Would you show a snippet of this temp vs depth data you have? The key isn’t the timestamp specifically, rather the presence of sequential patterns.
Thank you all for your replies!
@Paul_Lamb My data is ordered sequentially (in increasing depth). I’m still trying to get familiarized with HTM. I’ll keep a note of the TBT experiments you mentioned.
@sheiser1 Here are some examples of the data I have. I believe all of these have the sequential patterns you mentioned? Eventually, I’m interested in detecting anomalies in multiple variables (I’m following the discussion here)
The most promising-looking one to me is 9th from the bottom (y-axis range 0 to 140) – given its clear periodicity and relative stationarity.
There also seems to be a correlation between the 6th &7th from the top (ranges -600 to 200 and 0 to 800), so I imagine they’d show anomalies at the same times.
A lot of the others are hard to tell from looking, since most of the movement is within a small range relative to the total y-axes range – given the spikes.
Do you have labels for when the real anomalies happened, in order to evaluate HTM-raised anomalies? And does each metric have separate anomaly times or are they all part of a larger system?
They are all part of a larger system.
I don’t have labeled data yet, but I can probably generate some synthetic ones. The anomalies I’m interested in include the following:
- global anomalies (values beyond the normal expected range of the datapoints)
- local anomalies (values that deviate significantly from neighboring datapoints)
- group anomalies (values from multiple variables that, as a whole, deviate from the normal)
- trend anomalies (values that deviate from the expected trend - for example, if variables A & B have historically shown a positive correlation, a point where A is increasing while B is decreasing would be considered an anomaly)
Would HTM be able to detect such anomalies? If so, would there be certain criteria that the dataset must satisfy for the algorithm to detect the anomalies successfully?

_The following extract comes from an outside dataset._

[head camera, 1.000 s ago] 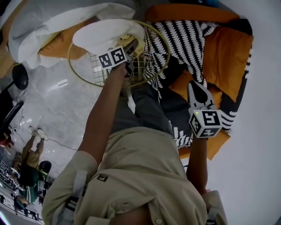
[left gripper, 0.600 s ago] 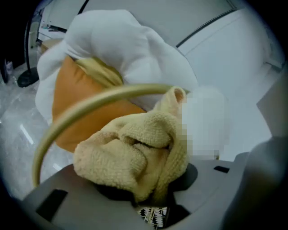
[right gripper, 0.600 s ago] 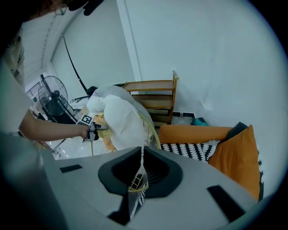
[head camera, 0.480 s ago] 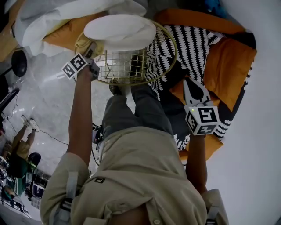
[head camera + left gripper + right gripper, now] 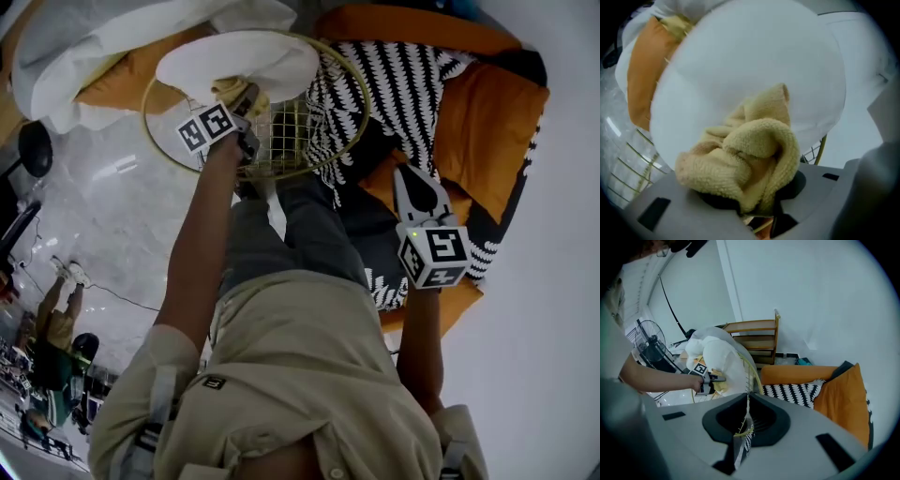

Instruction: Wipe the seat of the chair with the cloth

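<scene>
**Left gripper** [image 5: 246,101]: Jaws are closed tight on the cloth [image 5: 750,150], with no gap to be seen between them. It is held at arm's length over the chair [image 5: 349,131], a round frame of gold wire mesh. Its tips are pointed at the underside edge of the white seat cushion [image 5: 234,61].

**Cloth**: Pale yellow terry, bunched into a thick wad. The lower folds are pinched in the jaws. The rest is pushed forward and upward from them, so the long axis is set roughly along the gripper's own line, leaning to the upper right in the left gripper view. The far end is laid against the white cushion, low on its rounded face. From the head view only a small yellow patch is seen, between the gripper tips and the cushion rim.

**Right gripper** [image 5: 410,178]: Jaws are brought together to a thin seam and nothing is held. It is kept well apart from the chair, above the black-and-white patterned fabric [image 5: 394,84] and the orange cushion [image 5: 487,122], with its tips pointed toward them.

**Surroundings**: A pale marble floor [image 5: 103,216] is seen under the chair, and a wooden shelf [image 5: 757,338] against the wall.
</scene>
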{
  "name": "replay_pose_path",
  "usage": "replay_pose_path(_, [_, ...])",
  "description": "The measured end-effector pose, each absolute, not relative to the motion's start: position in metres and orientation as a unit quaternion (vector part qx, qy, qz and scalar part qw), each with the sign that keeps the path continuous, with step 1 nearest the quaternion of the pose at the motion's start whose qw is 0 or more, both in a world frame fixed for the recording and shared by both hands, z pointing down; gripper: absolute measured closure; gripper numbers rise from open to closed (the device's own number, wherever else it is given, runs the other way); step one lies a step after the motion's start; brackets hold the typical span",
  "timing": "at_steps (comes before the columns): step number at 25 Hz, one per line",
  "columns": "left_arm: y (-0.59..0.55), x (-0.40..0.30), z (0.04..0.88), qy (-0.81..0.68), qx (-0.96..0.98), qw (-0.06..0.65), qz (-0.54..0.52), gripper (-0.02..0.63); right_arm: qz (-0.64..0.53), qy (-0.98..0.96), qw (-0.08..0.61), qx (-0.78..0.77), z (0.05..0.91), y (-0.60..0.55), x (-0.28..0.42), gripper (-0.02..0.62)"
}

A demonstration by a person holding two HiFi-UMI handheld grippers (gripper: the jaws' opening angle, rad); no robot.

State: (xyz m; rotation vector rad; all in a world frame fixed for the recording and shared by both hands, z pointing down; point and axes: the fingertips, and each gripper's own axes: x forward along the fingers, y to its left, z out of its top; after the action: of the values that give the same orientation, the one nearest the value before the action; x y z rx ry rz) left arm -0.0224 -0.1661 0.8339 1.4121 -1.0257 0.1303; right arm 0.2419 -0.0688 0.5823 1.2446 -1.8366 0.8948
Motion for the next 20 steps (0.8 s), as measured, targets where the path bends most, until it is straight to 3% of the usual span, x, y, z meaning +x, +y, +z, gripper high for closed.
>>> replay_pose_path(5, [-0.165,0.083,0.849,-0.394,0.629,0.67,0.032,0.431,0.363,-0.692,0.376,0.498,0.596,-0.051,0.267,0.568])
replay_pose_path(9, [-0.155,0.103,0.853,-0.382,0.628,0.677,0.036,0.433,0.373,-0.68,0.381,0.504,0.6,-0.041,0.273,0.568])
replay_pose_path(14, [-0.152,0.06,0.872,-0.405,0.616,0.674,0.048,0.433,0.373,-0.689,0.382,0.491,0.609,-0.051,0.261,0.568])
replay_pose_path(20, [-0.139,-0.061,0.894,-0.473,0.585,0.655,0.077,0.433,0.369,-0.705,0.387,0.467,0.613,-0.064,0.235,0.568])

Generally yes, but it depends on the noise levels and pattern complexities present in each variable. The anomalies have to do with predictability and change in it – so it may not notice say an inverse relationship between 2 variables being replaced with a direct relationship. It depends how they were behaving sequentially up until that point, so it could go either way.
The kinds of anomalies HTM is great at picking up are temporal – changes in the sequential structure of the data. So single big spikes for instance are likely better caught by simple thresholding. Since HTM relies on periodicity in the data a trending series without periodicity won’t be well modeled. It makes sense to me have other detectors in place for those kinds of anomalies.